Vegetarianos têm menor risco de cinco tipos de câncer – e maior risco de um
O estudo da Universidade de Oxford acompanhou mais de 1,5 milhão de pessoas ao longo de 16 anos.
Um estudo massivo liderado por pesquisadores da Universidade de Oxford, no Reino Unido, investigou a relação entre dieta e câncer. Os resultados foram surpreendentes: pessoas vegetarianas apresentam menor risco de desenvolver cinco tipos de câncer, mas quase o dobro de risco para um sexto tipo específico.
A pesquisa, publicada no periódico British Journal of Cancer, utilizou dados de mais de 1,8 milhão de pessoas, que foram acompanhadas, em média, ao longo de 16 anos. O estudo analisou 17 tipos de câncer.

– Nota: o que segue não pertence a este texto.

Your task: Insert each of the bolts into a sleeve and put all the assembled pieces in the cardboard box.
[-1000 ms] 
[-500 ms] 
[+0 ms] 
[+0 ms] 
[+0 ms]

Entre os participantes, havia cerca de 1,64 milhão de pessoas que consomem carne, 63 mil vegetarianos (que não consomem carne alguma), 9 mil veganos (que não consomem nenhum produto de origem animal), 57 mil pessoas que consomem apenas carne de aves, e 42 mil pescetarianos, que comem apenas peixe. Além da dieta, os pesquisadores também investigaram fatores como peso corporal e tabagismo.
Os resultados mostraram que vegetarianos, em comparação com consumidores de carne, tinham 31% menos risco de mieloma múltiplo (um câncer que atinge os plasmócitos da medula óssea, células responsáveis pela defesa imunológica), 28% menos risco de câncer renal, 21% menos risco de câncer de pâncreas, 12% menos risco de câncer de próstata e 9% menos risco de câncer de mama.
Já entre os pescetarianos, os pesquisadores observaram menor risco de câncer de mama, rim e intestino. Pessoas que consumiam apenas carne de aves apresentaram menor risco de câncer de próstata.
Por outro lado, vegetarianos apresentaram quase o dobro de risco de carcinoma epidermoide do esôfago, um dos tipos mais comuns de câncer nesse órgão. Um dos possíveis motivos apontados pelo estudo é a deficiência de nutrientes presentes na carne, como a vitamina B12.
Entre veganos, o risco de câncer de intestino foi 40% maior em comparação a pessoas que consomem carne. A pesquisa sugere que esse aumento pode estar relacionado a deficiências de cálcio e outros nutrientes.
Um ponto importante é que, quando os participantes foram recrutados, há 16 anos, havia menos produtos vegetais fortificados com nutrientes disponíveis no mercado. Hoje, o cenário é outro.
Para os demais tipos de câncer analisados, não foram observadas diferenças significativas de risco entre os grupos.
Apesar das associações encontradas, os autores ressaltam que o estudo não prova que o consumo ou a ausência de carne seja a causa direta dessas diferenças no risco de câncer. Outros fatores ligados ao estilo de vida ou à composição geral da dieta vegetariana também podem influenciar, por exemplo.